La ejecución de Lee estaba prevista para el lunes a las 16.00. Pero se bloqueó después de que una juez de distrito alegara que el protocolo de la inyección letal que se pretende aplicar a tres reclusos -incluido Lee- viola la octava enmienda de la Constitución, que establece que no se puede someter a los presos a “castigos crueles o inusuales”. El Departamento de Justicia apeló la decisión judicial y este martes el Tribunal Supremo falló con cinco votos a favor (de los conservadores) y cuatro en contra para que se puedan realizar estas ejecuciones.

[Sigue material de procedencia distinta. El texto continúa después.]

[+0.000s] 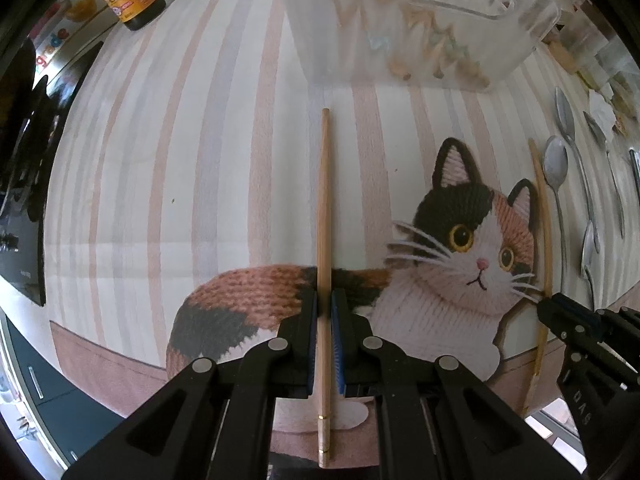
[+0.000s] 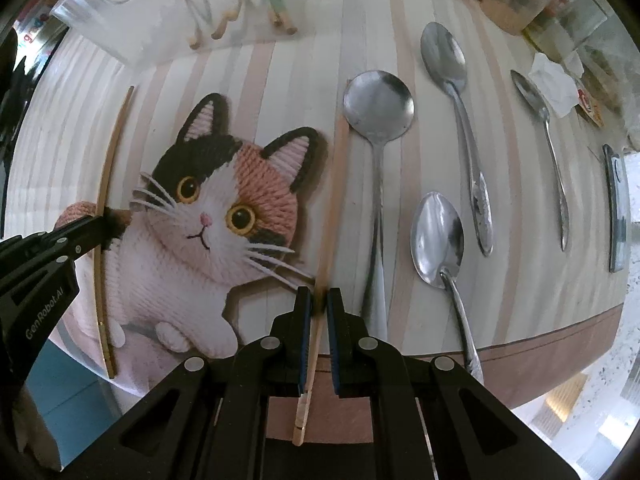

Los jueces argumentaron que el año pasado confirmaron el uso de la droga pentobarbital para ejecuciones, además de que se ha utilizado más de 100 veces “sin incidentes”. También apuntaron que los prisioneros en el corredor de la muerte “no habían presentado el recurso requerido que justifique una intervención de último minuto” que las paralizara. Dos jueces progresistas, Stephen G. Breyer y Ruth Bader Ginsburg, dijeron que lo que debería hacer el tribunal es examinar si la pena de muerte en sí misma es inconstitucional.

Lee y Chevie Kehoe eran parte de un grupo supremacista que quería formar una comunidad exclusivamente blanca. En 1996 viajaron a Arkansas, donde robaron y asesinaron a William Mueller, un vendedor de armas, a su esposa, Nancy Mueller, y a su hija, Sarah Powell. Los inmovilizaron con pistolas eléctricas, les colocaron bolsas de plástico en la cabeza para asfixiarlos y los arrojaron a un pantano, según los registros judiciales. Kehoe, considerado el líder, fue condenado a cadena perpetua. Tres familiares de las víctimas querían el mismo castigo para Lee. Earlene Peterson, madre de Nancy Mueller, dijo en una entrevista a CNN que no quería que la ejecución se hiciese en su nombre.

Los familiares de las víctimas de Lee y Kehoe batallaron para anular la ejecución o al menos posponerla debido a la pandemia del coronavirus. Decían que se sentían obligados a ir, pero que no querían elegir entre quedarse en casa y poner sus vidas en riesgo visitando una prisión federal. “Ninguna otra familia debería tomar esta decisión... las familias de las víctimas no deberían ser puestas en una posición en la que tengan que arriesgar sus vidas o renunciar a su derecho” como testigo, defendió Monica Veillette, sobrina del matrimonio asesinado, en The New York Times. Finalmente, decidieron no viajar a Indiana tras sopesar que el riesgo para su salud era demasiado alto.